- Task instructions
For every line below, set down an identical copy.

________________________

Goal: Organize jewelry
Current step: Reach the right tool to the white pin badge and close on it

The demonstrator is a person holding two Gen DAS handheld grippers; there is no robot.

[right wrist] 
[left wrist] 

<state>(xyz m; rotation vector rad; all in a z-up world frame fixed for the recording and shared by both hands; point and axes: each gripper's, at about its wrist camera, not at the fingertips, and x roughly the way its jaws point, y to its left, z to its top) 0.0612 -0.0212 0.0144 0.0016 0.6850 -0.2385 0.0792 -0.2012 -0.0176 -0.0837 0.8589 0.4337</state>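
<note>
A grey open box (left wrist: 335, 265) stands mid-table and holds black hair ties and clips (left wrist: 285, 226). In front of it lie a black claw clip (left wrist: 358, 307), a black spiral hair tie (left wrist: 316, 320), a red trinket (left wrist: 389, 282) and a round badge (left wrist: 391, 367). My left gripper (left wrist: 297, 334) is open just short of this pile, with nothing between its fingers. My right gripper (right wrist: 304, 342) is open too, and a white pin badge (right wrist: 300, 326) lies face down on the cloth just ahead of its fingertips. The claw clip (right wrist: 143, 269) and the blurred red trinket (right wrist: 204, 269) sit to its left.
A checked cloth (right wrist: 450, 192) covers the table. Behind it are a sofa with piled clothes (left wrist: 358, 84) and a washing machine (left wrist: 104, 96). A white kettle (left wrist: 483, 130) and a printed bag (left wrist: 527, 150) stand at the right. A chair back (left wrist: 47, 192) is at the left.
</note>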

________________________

- Task result
Goal: Organize jewelry
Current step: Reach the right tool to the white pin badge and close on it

The demonstrator is a person holding two Gen DAS handheld grippers; there is no robot.

[right wrist] 
[left wrist] 

<state>(xyz m; rotation vector rad; all in a z-up world frame fixed for the recording and shared by both hands; point and axes: each gripper's, at about its wrist camera, not at the fingertips, and x roughly the way its jaws point, y to its left, z to its top) 0.0612 -0.0212 0.0144 0.0016 0.6850 -0.2385 0.0792 -0.2012 -0.0176 -0.0837 0.8589 0.4337</state>
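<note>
A grey open box (left wrist: 335, 265) stands mid-table and holds black hair ties and clips (left wrist: 285, 226). In front of it lie a black claw clip (left wrist: 358, 307), a black spiral hair tie (left wrist: 316, 320), a red trinket (left wrist: 389, 282) and a round badge (left wrist: 391, 367). My left gripper (left wrist: 297, 334) is open just short of this pile, with nothing between its fingers. My right gripper (right wrist: 304, 342) is open too, and a white pin badge (right wrist: 300, 326) lies face down on the cloth just ahead of its fingertips. The claw clip (right wrist: 143, 269) and the blurred red trinket (right wrist: 204, 269) sit to its left.
A checked cloth (right wrist: 450, 192) covers the table. Behind it are a sofa with piled clothes (left wrist: 358, 84) and a washing machine (left wrist: 104, 96). A white kettle (left wrist: 483, 130) and a printed bag (left wrist: 527, 150) stand at the right. A chair back (left wrist: 47, 192) is at the left.
</note>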

Nothing else remains to be done for this exercise.